Il est désormais une réalité historique que l’économie mondiale ne change pas à la suite de crises modérées, mais bien après de grands bouleversements. La crise de 1929, Bretton Woods en 1944, le choc Nixon de 1971, l’accord du Plaza en 1985, le tsunami Lehman en 2008… Et aujourd’hui, une nouvelle vision fait son apparition : bien qu’elle n’ait pas encore été officiellement mise en œuvre, elle provoque déjà une onde de choc claire dans le système économique international : Mar-a-Lago !

Quand le nom du plan a été entendu pour la première fois, il pouvait évoquer un simple slogan marketing ou le nom d’une petite ville américaine, mais il s’agit en réalité du signe distinctif d’une stratégie susceptible de devenir le plus grand coup d’échecs économique et géopolitique du XXIe siècle. Elle s’impose déjà dans l’agenda mondial et attend le moment de s’inscrire dans les livres d’histoire.

Préparé sous la direction de Donald Trump, redevenu président des États-Unis, et sous la coordination du secrétaire au Trésor Scott Bessent, ce plan est un programme écopolitique global, regroupant une série de mesures et d’actions visant à organiser de manière plus systématique et à une échelle mondiale le combat économique des États-Unis, notamment contre la Chine.

Mar-a-Lago est un plan d’envergure mondiale qui vise à rapatrier la production et l’industrie sur le sol américain, à orienter la production vers des partenaires fiables grâce à la stratégie dite de “friend-shoring”, et à réduire progressivement la dépendance envers la Chine, dans l’objectif de redéfinir l’équilibre commercial mondial.

C’est donc une vaste opération internationale cherchant à redéfinir les règles du commerce mondial au profit des États-Unis…

Le renforcement du statut du dollar en tant que monnaie de réserve, le désir d’accroître le contrôle global du système financier américain et l’établissement de normes en matière d’économie numérique font partie des objectifs centraux de Mar-a-Lago.

Sous cet angle, ce plan doit être vu dès le départ comme un reflet du désir des États-Unis, à l’aube du deuxième quart du XXIe siècle, de consolider non seulement leur leadership géopolitique mais aussi leur hégémonie géoéconomique.

Un nouvel ordre mondial proclamé depuis un manoir

Mar-a-Lago n’est pas seulement le nom de la somptueuse résidence de Donald Trump en Floride. C’est également devenu le cerveau stratégique de ses campagnes électorales, le quartier général de la transformation au sein du Parti républicain, et désormais le nom d’un nouveau manifeste économique.

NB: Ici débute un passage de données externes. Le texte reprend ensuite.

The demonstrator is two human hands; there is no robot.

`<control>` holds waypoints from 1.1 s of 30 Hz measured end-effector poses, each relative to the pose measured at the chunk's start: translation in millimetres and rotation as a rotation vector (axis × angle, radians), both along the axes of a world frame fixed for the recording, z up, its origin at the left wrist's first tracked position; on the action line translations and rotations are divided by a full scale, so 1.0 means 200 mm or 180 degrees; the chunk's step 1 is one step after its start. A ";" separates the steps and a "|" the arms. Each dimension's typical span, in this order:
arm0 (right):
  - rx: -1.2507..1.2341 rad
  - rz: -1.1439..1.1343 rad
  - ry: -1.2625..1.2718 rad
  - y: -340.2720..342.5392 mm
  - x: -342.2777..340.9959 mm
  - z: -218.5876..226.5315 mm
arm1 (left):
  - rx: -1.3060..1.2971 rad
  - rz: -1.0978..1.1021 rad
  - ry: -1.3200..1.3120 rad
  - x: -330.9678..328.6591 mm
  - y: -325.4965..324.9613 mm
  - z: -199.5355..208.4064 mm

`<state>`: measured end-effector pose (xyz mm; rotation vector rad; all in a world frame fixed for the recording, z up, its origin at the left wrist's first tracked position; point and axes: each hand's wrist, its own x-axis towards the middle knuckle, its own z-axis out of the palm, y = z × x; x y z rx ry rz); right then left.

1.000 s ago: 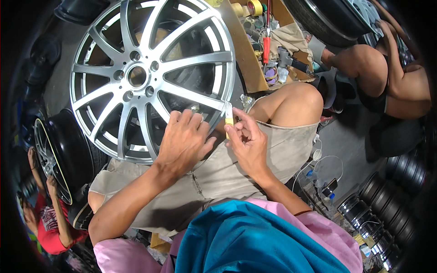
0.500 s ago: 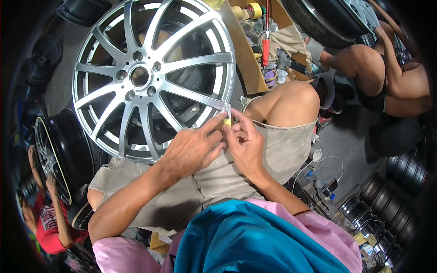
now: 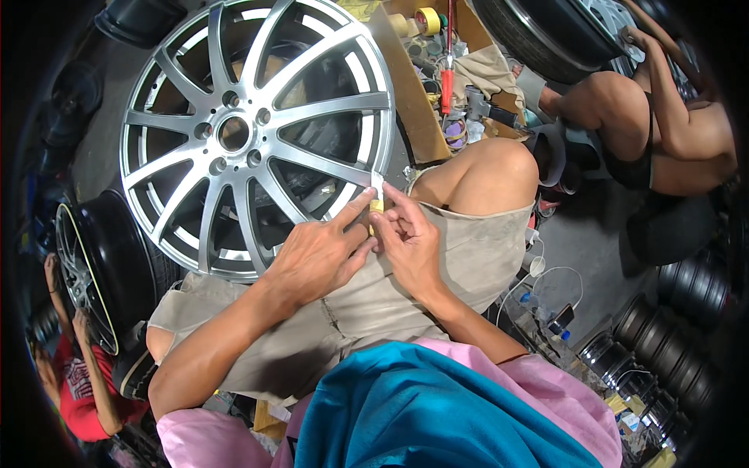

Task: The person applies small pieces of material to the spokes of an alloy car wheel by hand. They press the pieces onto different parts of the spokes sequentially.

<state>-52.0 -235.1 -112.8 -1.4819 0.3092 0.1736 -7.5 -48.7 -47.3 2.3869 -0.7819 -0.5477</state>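
Note:
A large silver alloy wheel with several spokes lies face up before my knees. At its near right rim, by the end of one spoke, is a thin narrow strip, whitish at the top and yellow below. My right hand pinches this strip between thumb and index finger, the other fingers curled. From the left, my left hand reaches in; its index fingertip touches the rim beside the strip. Its thumb is stretched toward my right hand, and its other fingers are bent. The strip's exact kind cannot be made out.
Behind my right knee stands a cardboard box with tape rolls, a red-handled screwdriver and a cloth. Another person sits at the right by a tyre; a person in red handles a wheel at left. Dark rims are stacked lower right.
The view has shifted slightly, moving the wheel and my hands a little left in the picture. More of the strip's yellow part shows between my fingers. The right-hand person's hand has risen.

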 end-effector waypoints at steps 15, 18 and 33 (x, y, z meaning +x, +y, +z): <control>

Cette approche, qui place le nationalisme au centre et privilégie les intérêts américains face aux engagements mondiaux, cherche à définir la stratégie fondamentale sur des questions telles que la valeur du dollar, la structure des marchés obligataires, les équilibres commerciaux avec la Chine et la dépendance sécuritaire des pays alliés. Pour atteindre cet objectif, elle vise à maintenir la souveraineté financière des États-Unis non pas par des moyens traditionnels, mais par une “reconception contraignante”.

De Bretton Woods à Mar-a-Lago…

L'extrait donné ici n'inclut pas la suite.